# HOW TO COMPLETE THIS TASK
An exact reprint of the whole listing is what the answer must contain.

# SUPPLIED DATA
== Segment start ==

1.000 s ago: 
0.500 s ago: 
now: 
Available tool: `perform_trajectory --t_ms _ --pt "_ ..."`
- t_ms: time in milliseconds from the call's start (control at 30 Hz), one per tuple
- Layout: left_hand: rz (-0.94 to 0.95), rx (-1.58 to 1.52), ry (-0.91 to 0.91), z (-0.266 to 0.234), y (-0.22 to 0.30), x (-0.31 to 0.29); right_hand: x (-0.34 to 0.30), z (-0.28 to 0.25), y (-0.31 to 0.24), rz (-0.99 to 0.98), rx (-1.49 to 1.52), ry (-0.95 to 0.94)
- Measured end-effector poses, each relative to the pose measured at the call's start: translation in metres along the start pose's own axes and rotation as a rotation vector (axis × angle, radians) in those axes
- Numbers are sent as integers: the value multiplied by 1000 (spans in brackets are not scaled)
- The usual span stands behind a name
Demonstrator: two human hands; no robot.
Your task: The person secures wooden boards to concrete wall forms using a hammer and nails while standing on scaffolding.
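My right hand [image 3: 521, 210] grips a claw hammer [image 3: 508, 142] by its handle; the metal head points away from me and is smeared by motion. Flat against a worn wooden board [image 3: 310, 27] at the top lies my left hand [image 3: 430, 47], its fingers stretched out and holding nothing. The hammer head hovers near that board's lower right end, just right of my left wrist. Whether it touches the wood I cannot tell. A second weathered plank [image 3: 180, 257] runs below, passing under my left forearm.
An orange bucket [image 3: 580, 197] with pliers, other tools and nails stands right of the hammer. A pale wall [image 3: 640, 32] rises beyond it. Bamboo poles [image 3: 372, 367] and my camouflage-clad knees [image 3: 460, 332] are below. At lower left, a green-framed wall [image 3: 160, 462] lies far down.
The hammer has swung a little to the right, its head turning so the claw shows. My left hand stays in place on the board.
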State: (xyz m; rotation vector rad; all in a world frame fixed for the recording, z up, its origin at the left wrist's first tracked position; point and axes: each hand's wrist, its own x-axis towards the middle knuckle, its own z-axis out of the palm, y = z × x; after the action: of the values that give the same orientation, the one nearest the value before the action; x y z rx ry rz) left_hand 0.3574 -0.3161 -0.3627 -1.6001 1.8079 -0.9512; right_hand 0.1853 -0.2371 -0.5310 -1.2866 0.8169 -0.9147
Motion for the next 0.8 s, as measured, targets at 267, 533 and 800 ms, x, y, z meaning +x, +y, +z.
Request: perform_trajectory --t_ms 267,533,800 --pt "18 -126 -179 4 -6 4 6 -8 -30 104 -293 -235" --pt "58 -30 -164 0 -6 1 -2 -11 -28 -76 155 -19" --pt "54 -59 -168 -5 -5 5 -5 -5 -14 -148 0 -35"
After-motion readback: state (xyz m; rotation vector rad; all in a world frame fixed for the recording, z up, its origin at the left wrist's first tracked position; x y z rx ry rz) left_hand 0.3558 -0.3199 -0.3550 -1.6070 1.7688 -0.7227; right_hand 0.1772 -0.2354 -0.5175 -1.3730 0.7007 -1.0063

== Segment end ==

# ANSWER TO THE EXERCISE
1.000 s ago: 
0.500 s ago: 
now: 
Available tool: `perform_trajectory --t_ms _ --pt "_ ..."`
- t_ms: time in milliseconds from the call's start (control at 30 Hz), one per tuple
- Layout: left_hand: rz (-0.94 to 0.95), rx (-1.58 to 1.52), ry (-0.91 to 0.91), z (-0.266 to 0.234), y (-0.22 to 0.30), x (-0.31 to 0.29); right_hand: x (-0.34 to 0.30), z (-0.28 to 0.25), y (-0.31 to 0.24), rz (-0.99 to 0.98), rx (-1.49 to 1.52), ry (-0.95 to 0.94)
- Measured end-effector poses, each relative to the pose measured at the call's start: translation in metres along the start pose's own axes and rotation as a rotation vector (axis × angle, radians) in those axes
- Numbers are sent as integers: the value multiplied by 1000 (spans in brackets are not scaled)
- The usual span stands behind a name
Demonstrator: two human hands; no robot.
Your task: The person secures wooden boards to concrete wall forms using a hammer and nails while standing on scaffolding.
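My right hand [image 3: 521, 210] grips a claw hammer [image 3: 508, 142] by its handle; the metal head points away from me and is smeared by motion. Flat against a worn wooden board [image 3: 310, 27] at the top lies my left hand [image 3: 430, 47], its fingers stretched out and holding nothing. The hammer head hovers near that board's lower right end, just right of my left wrist. Whether it touches the wood I cannot tell. A second weathered plank [image 3: 180, 257] runs below, passing under my left forearm.
An orange bucket [image 3: 580, 197] with pliers, other tools and nails stands right of the hammer. A pale wall [image 3: 640, 32] rises beyond it. Bamboo poles [image 3: 372, 367] and my camouflage-clad knees [image 3: 460, 332] are below. At lower left, a green-framed wall [image 3: 160, 462] lies far down.
The hammer has swung a little to the right, its head turning so the claw shows. My left hand stays in place on the board.
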State: (xyz m; rotation vector rad; all in a world frame fixed for the recording, z up, its origin at the left wrist's first tracked position; point and axes: each hand's wrist, its own x-axis towards the middle knuckle, its own z-axis out of the palm, y = z × x; after the action: of the values that give the same orientation, the one nearest the value before the action; x y z rx ry rz) left_hand 0.3574 -0.3161 -0.3627 -1.6001 1.8079 -0.9512; right_hand 0.1853 -0.2371 -0.5310 -1.2866 0.8169 -0.9147
Motion for the next 0.8 s, as measured, targets at 267, 533 and 800 ms, x, y, z meaning +x, +y, +z.
Request: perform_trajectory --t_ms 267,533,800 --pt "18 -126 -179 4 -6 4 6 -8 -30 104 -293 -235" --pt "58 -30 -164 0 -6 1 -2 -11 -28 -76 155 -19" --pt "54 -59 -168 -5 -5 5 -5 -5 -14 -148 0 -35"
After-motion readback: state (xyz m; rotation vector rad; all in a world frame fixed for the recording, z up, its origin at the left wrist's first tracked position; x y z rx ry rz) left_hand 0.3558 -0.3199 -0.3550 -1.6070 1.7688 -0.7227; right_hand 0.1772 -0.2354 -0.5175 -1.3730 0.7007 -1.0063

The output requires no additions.